◆ **WHAT THIS TASK INVOLVES**
Would you please copy only the lines from the line that contains "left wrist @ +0" to the end of the data below, exactly, leaving every picture out?
*** PROVIDED MATERIAL ***
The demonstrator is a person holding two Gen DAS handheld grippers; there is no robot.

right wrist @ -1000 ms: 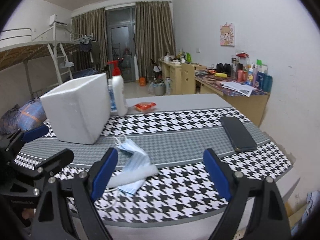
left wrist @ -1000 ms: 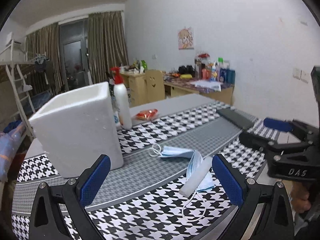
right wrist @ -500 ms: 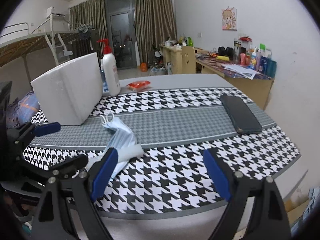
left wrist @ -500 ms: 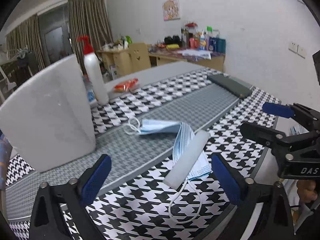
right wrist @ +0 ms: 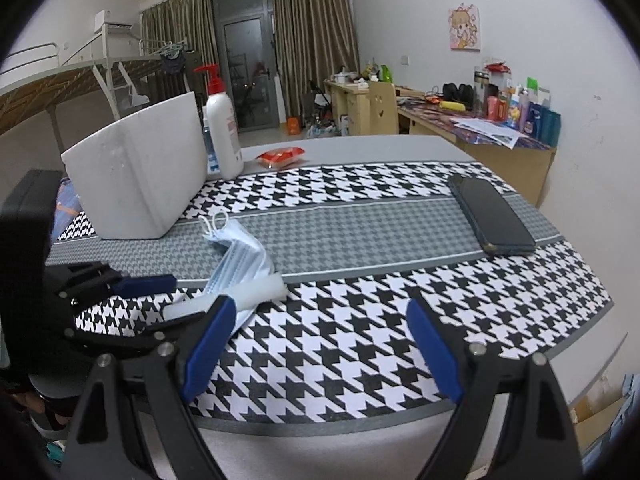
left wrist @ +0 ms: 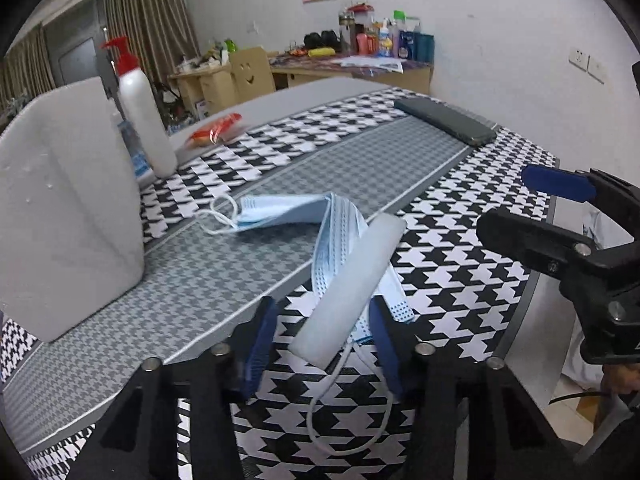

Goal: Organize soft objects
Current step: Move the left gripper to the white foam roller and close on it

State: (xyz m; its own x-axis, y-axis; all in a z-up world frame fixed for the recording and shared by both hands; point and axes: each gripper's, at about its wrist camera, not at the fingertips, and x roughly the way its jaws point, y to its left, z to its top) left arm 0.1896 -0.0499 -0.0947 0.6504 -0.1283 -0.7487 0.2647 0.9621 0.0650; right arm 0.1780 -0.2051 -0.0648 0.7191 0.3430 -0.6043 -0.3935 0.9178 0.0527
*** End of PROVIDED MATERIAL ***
◆ **SOLUTION TO THIS EXERCISE**
left wrist @ +0 ms: 

Goal: Organize soft objects
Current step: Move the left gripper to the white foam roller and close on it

State: (xyz m; its own x-axis, y-axis; all in a z-up world frame fixed for the recording and shared by both hands; point and axes: each gripper's, at about its wrist camera, not at the fingertips, and x roughly the way its jaws point, y to its left, z to its top) left arm 0.1896 -0.0499 -0.0947 0.6504 -0.1283 -0.7487 0.2647 0.9621 0.0650; right arm 0.1780 -0.2051 -0.0648 0.7191 0.3430 -0.6043 -0.3935 0.9178 0.0527

No further work remains on this exercise.